ACTIVITY -> Take every line from the material that has the word "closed" in it.

AVAILABLE DATA ->
++++++

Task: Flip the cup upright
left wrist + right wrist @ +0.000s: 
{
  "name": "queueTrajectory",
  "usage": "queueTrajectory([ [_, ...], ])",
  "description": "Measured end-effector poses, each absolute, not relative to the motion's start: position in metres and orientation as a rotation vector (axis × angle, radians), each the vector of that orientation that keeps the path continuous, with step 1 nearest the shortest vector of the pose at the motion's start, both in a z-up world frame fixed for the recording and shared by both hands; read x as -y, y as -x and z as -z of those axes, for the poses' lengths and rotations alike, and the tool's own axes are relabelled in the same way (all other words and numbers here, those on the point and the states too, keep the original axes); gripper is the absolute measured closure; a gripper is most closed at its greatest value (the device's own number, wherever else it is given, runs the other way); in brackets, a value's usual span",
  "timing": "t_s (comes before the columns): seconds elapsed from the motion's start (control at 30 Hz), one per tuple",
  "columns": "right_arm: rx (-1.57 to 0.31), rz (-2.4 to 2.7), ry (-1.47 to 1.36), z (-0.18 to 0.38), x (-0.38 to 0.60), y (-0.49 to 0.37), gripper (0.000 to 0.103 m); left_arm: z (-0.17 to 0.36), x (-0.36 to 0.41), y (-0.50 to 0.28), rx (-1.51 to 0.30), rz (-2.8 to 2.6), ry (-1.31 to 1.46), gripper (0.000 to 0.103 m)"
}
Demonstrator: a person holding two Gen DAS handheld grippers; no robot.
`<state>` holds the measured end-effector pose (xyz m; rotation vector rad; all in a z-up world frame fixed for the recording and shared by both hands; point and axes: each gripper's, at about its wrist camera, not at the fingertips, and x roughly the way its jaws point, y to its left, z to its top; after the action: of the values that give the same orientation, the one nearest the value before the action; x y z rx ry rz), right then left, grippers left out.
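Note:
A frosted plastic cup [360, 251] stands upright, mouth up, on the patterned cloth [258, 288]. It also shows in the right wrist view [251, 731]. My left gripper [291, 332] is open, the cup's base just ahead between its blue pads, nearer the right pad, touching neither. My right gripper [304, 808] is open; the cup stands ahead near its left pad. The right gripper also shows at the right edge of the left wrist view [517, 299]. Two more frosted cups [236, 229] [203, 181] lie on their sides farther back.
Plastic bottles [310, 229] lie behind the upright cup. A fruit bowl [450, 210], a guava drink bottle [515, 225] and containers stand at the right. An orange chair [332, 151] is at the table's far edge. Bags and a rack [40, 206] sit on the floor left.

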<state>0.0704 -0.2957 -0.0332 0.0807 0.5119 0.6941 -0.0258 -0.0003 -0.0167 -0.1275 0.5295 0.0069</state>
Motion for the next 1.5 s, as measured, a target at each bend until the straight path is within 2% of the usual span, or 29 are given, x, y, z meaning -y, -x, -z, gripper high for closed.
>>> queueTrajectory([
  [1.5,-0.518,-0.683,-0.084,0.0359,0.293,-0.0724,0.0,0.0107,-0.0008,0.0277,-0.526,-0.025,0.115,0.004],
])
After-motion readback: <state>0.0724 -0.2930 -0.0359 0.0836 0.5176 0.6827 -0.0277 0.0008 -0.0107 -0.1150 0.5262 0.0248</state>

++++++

TASK RESPONSE ->
  "description": "Measured end-effector poses, each absolute, not relative to the motion's start: position in metres and orientation as a rotation vector (axis × angle, radians), each the vector of that orientation that keeps the path continuous, with step 1 nearest the shortest vector of the pose at the motion's start, both in a z-up world frame fixed for the recording and shared by both hands; read x as -y, y as -x and z as -z of those axes, for the poses' lengths and rotations alike, and the tool's own axes are relabelled in the same way (all other words and numbers here, those on the point and the states too, keep the original axes); gripper is the absolute measured closure; a gripper is most closed at its greatest value (the device's own number, wherever else it is given, runs the other way); in brackets, a value's usual span",
Motion for the next 1.5 s, as measured, a target at each bend until the straight path is within 2% of the usual span, or 29 are given, x, y, z meaning -y, -x, -z, gripper high for closed.

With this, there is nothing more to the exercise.